Now we return to Justice Sotomayor's comment on the wise Latina. It goes without saying that we need diversity in all aspects of life, and certainly a few more people of colour in the highest court in the land. But multiculturalism and affirmative action were always of value not simply because of this. They were and are of value because of the unique contribution that other cultures can bring. And as a Christian I am mandated to go further. Those who come from groups who have not been in power, who have historically experienced the brunt of racism and oppression, are precisely those we can learn the most from. They are those that Christ came for. They are the foundations of leadership in the coming Kingdom.

We need those dispensing justice to be intimately familiar with the miscarriage of justice. We need them to be acting in the person of Christ, to be his ambassadors, looking out for those who are oppressed and bringing in justice. And so, yes, a Latina justice- a woman of colour- can offer something unique, and is better in this position that a white man. She is better able, on average, to represent who Christ is.

But only on average. There are plenty of Latinas who would make poorer justices than plenty of white men. And that's why we need a wise Latina- someone who knows how to dispense justice with that gentle rain from Heaven, the quality of mercy not strained.

5.14.2009

On Nudity and Culture

There has been a big brouhaha of late over Obama's course decision about no releasing hundreds of new photographs of the atrocities committed by the US military at Abu Ghraib. During the campaign, Obama stated unequivocally that they should be released. Now he's not releasing them because he doesn't want US servicemen to be attacked because of what's on the photos. Many are suggesting that the photos aren't being released because they would show the extent of the atrocities- that it wasn't just a few bad apples, but in fact a covert policy of the US military to demean and torture. And if that's true, higher heads would roll. But there's a completely different reason why these photos shouldn't be released.
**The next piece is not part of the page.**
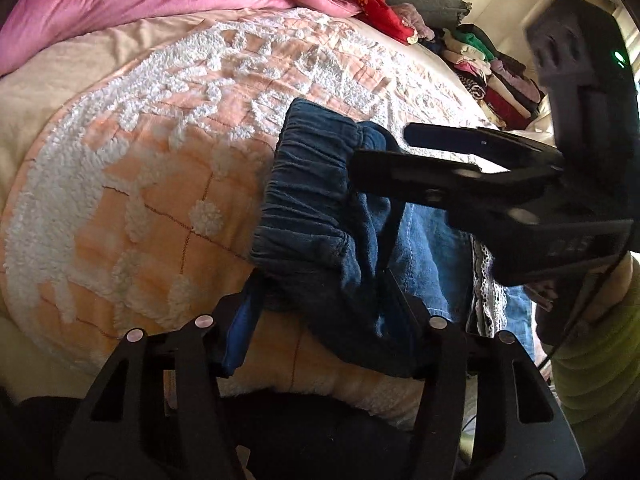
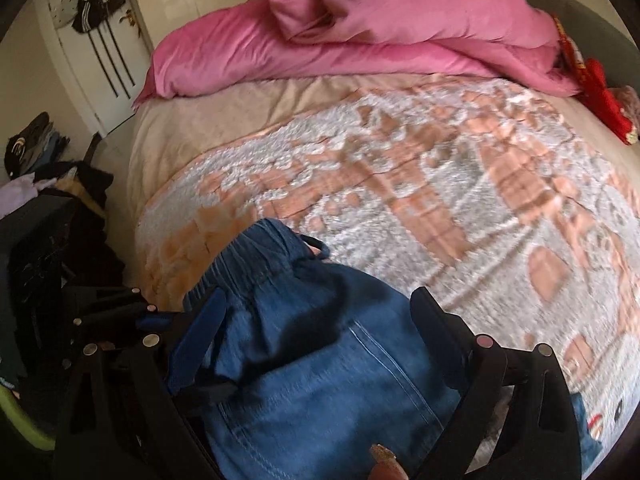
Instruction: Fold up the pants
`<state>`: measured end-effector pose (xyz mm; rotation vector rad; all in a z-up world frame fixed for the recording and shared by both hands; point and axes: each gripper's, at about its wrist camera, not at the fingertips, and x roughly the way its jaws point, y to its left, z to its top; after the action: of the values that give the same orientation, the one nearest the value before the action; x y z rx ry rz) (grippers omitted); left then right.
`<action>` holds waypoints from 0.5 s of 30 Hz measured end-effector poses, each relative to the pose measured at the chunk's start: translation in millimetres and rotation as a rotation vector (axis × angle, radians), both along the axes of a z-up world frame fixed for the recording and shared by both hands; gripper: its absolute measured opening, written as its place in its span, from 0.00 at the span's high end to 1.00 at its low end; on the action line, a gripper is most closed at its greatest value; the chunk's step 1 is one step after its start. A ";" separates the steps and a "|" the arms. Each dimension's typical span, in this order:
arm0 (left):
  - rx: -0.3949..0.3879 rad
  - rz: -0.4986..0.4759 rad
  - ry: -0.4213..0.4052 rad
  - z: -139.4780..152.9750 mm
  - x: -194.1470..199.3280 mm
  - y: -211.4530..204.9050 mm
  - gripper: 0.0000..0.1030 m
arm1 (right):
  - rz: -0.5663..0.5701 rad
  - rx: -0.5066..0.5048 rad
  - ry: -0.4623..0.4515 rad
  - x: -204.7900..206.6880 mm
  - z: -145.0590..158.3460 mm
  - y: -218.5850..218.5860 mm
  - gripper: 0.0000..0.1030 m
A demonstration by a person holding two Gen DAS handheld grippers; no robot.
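Note:
Blue denim pants with an elastic waistband lie bunched at the near edge of the bed. My left gripper has its fingers spread wide, with the pants fabric between them. My right gripper reaches in from the right over the waistband, its fingers apart. In the right wrist view the pants fill the gap between my right gripper's spread fingers, and the left gripper shows at the left. A lace-trimmed lighter denim part lies to the right.
The bed carries a peach and white textured blanket and a pink duvet at the far side. Stacked folded clothes and a red item sit at the far right. Dark clothes are piled left of the bed.

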<state>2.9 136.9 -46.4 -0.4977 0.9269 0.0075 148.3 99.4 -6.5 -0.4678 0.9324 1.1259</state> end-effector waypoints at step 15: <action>-0.102 0.007 -0.016 -3.5 -2.3 11.0 0.42 | 0.100 0.036 0.154 2.9 -21.9 20.4 0.58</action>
<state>0.5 147.9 -49.9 -0.5944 0.9130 -0.0371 151.2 119.9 -28.4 -0.4060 1.0300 1.2816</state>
They shouldn't be released because of the reason that the original photos should never have been released. Yes, the photos should be investigated, and every individual who was responsible for these actions should be fully prosecuted. But the photos should be viewed only by those who need to seem them directly- defense and prosecuting attorneys, and judges and juries.

It was quite clear that the perpetrators of Abu Ghraib knew what they were doing. They were making use of Arab cultural norms and fears to intimidate and demean their prisoners. They used Arab dislike of homosexuality to put Arab men in compromising positions. But more to the point, they used the Arab conventions against nudity to attack their prisoners.
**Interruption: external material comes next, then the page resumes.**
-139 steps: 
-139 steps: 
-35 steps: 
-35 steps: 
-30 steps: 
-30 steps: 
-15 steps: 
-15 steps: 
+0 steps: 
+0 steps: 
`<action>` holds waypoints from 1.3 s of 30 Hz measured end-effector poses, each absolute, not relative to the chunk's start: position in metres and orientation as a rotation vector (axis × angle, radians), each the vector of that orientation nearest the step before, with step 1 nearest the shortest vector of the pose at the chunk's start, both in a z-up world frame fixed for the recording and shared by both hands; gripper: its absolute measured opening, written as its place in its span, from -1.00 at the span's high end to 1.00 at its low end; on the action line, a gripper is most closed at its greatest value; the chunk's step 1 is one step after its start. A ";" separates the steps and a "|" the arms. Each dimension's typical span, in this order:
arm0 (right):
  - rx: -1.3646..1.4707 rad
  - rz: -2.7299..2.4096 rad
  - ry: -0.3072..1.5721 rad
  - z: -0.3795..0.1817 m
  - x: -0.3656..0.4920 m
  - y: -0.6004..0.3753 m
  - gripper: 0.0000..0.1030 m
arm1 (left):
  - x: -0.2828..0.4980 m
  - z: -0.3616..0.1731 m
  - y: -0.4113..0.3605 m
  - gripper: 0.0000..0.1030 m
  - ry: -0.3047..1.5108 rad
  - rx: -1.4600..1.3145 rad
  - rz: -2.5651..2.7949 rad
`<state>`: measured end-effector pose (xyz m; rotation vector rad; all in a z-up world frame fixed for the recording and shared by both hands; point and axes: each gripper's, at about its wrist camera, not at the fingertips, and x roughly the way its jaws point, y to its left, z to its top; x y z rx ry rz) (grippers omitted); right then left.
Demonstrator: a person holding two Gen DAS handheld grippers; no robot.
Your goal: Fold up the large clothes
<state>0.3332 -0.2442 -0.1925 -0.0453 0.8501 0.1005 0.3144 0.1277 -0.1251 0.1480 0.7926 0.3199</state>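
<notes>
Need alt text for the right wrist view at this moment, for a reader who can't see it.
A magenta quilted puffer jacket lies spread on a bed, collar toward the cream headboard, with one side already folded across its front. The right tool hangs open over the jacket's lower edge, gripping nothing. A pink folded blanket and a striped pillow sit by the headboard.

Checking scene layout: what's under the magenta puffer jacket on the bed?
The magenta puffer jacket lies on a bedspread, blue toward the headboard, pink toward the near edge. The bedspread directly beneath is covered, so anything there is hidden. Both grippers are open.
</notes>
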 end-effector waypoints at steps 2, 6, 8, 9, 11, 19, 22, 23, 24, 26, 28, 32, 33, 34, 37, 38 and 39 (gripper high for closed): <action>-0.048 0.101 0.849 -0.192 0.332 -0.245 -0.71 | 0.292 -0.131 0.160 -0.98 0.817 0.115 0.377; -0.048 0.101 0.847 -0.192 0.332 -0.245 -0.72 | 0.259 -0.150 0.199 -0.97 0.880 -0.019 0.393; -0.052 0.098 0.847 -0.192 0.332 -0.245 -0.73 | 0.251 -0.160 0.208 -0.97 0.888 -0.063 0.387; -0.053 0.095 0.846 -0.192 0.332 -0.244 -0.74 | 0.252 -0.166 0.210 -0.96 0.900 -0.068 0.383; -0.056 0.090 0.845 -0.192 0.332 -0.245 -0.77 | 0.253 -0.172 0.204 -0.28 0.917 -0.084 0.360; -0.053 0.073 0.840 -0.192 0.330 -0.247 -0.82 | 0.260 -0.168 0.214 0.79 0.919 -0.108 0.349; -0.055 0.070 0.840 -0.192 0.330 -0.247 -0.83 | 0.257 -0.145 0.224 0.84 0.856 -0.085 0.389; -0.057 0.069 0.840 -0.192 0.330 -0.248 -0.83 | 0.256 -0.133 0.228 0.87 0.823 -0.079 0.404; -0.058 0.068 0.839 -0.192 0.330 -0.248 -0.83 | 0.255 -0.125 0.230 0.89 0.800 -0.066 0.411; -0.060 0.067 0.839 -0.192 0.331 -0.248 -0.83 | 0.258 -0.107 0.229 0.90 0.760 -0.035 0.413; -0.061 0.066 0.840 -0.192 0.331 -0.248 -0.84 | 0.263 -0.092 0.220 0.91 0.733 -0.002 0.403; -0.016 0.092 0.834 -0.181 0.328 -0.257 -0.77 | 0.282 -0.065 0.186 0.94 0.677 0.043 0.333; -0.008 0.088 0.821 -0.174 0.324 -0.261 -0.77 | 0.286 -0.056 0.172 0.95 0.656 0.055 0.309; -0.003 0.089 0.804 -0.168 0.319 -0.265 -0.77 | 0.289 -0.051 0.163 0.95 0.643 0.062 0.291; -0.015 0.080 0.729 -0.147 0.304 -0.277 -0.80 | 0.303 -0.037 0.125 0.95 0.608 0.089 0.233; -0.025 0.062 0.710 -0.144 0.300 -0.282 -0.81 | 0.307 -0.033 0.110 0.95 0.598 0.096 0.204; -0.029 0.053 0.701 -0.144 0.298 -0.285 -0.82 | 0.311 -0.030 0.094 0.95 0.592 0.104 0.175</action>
This isn't only true in Arab culture. It's a widely held Middle Eastern belief, found even with Noah at the time that the Genesis stories were being told and written. Nudity is inappropriate- to a far greater degree than we find in Western culture. In early hadith in Islam, one is told that even a husband and wife should never be completely naked in front of each other. (It is unknown, naturally, how much these particularly hadith are followed. But even today, there are imams calling for this to be followed.) In the wider Arab and Middle Eastern culture, the shame of nudity never transfers to the person viewing, but rather to the person viewed; to the one who is naked. That person is exposed in front of others, in a culture where what others view is paramount above all else. These are shame cultures, not guilt cultures.

Thus, when the perpetrators of Abu Ghraib took pictures of nude Arab men, they were knowingly attempting to shame them. When we allowed those pictures to be reproduced in newspapers and the American nightly news, ostensibly in order to reveal America's crimes to the world, we were unknowingly assisting the perpetrators of Abu Ghraib in their crimes. We were increasing the shame of the Arab victims a thousand fold, beyond the wildest dreams of the evildoers of Abu Ghraib.

Now we hear that there are more pictures, hundreds more. This can only mean more shame, for more people. Haven't they suffered enough at our hands? Is there any reason to assist the perpetrators of Abu Ghraib? Prosecute them, certainly. But let us end the suffering of our victims. Don't publish these photos.